C’est ce même jour que la garde à vue devait expirer. C’est pourquoi le juge a mis le Rasta sous contrôle judiciaire. Il est en semi-liberté, il ne doit pas parler sur les ondes, pas quitter la commune IV, et ne peut faire de publication sur internet, pour un délai indéterminé.
Yaya Djibo, tué !
Yeli Fuzo, Etienne Fakaba Sissoko, Master Soumy et Ousmane Diadié Touré font partie de ceux qui ont beaucoup œuvré pour calmer les esprits quand la situation débordait en commune 4, le 16 août dernier.
Ils sont également ceux qui œuvrent pour que les personnes toujours détenues soient libérées et les motos restituées à leur propriétaire. Ras Bath est libéré, mais toujours poursuivi avec des conditions très restrictives.
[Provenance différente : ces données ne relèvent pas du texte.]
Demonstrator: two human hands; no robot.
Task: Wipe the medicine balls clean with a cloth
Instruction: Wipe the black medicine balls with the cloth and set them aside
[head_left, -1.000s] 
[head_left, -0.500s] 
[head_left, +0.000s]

Il ne pourra donc pour l'instant ni animer son émission, ni prendre la parole en public. Il se dit républicain et disposé à observer ces mesures puisque faisant confiance à la justice de son pays. Les avocats disent n'avoir jamais été empêchés de voir ni d'assister leur client durant la garde à vue.
À signaler que le jeune homme tué lors des manifestations de soutien à Ras Bath est né vers 1992 à Koulogon Habe, dans le cercle de Bankas (région de Mopti). Son nom est Yaya Djibo. Il a été tué par ceux qui devraient le protéger. Dors en paix, frère de lutte, que ton âme repose en paix ! "Amen".
La tension ne baisse pas
Les jeunes commerçants déguerpis des alentours du marché «Dabanani» ont initié, il y a une semaine, une marche spontanée pour protester contre l’opération de libération des voies publiques et des trottoirs de Bamako.
"La marche serait partie du cœur de «Dabanani» pour prendre fin devant le siège de l’Assemblée nationale. Dans leur élan, les manifestants ont brûlé des pneus au niveau du carrefour de l’Institut national des arts (INA) et devant l’Assemblée nationale.
Selon certains témoins rencontrés sur place, les marcheurs se seraient montrés plus agressifs, une fois arrivés au niveau de l’Assemblée nationale. Ils auraient jeté des cailloux et fait usage de lance-pierre en direction du bâtiment de la représentation nationale." "La réaction des gardes en faction ne s’est pas fait attendre : ils ont tout de suite riposté pour disperser les marcheurs, atteste un témoin.
Des unités de la police, de la gendarmerie et de la garde nationale les ont aussitôt rejoints. À coups de gaz lacrymogène et de matraque, ils ont pu disperser les manifestants qui se sont, dans la foulée, éparpillés dans les allées du marché.
L’avis de Kyassou
«Quand la tension sociale quitte l’intelligentsia, pour atteindre, au bas de l’échelle, le bas peuple, il y a péril en la demeure. Les événements de masse qui se succèdent à Bamako sont les photos encore floues d’un tel scénario dont le régime se passerait à quelques jours du 3è anniversaire du mandat d’IBK.
Les manifestations populaires politiques, sociales et syndicales, qui avaient connu un regain d’intensité aux mois d’avril et de mai derniers, sont montées d’un cran avec l’opération Ami Kane, déclenchée en juillet, et ont atteint quasiment un point de non-retour avec l’arrestation de l’animateur critique, Youssouf Mohamed Ali Bathily dit Ras Bath.
De simples marches pacifiques de dénonciation sur les grandes artères de la capitale, on est passé à un blessé par balle (le samedi 30 juillet), puis à des pertes en vies humaines, le mercredi 17 août. Que reste-t-il maintenant ?
À décompter d’autres victimes ? Toujours est-il que cette situation de mouvements d’humeur dénote du profond malaise qui frappe les populations maliennes et du manque de solution d’un régime aux abois.
Attention : si l’on ne prend garde, on fonce droit vers la catastrophe.»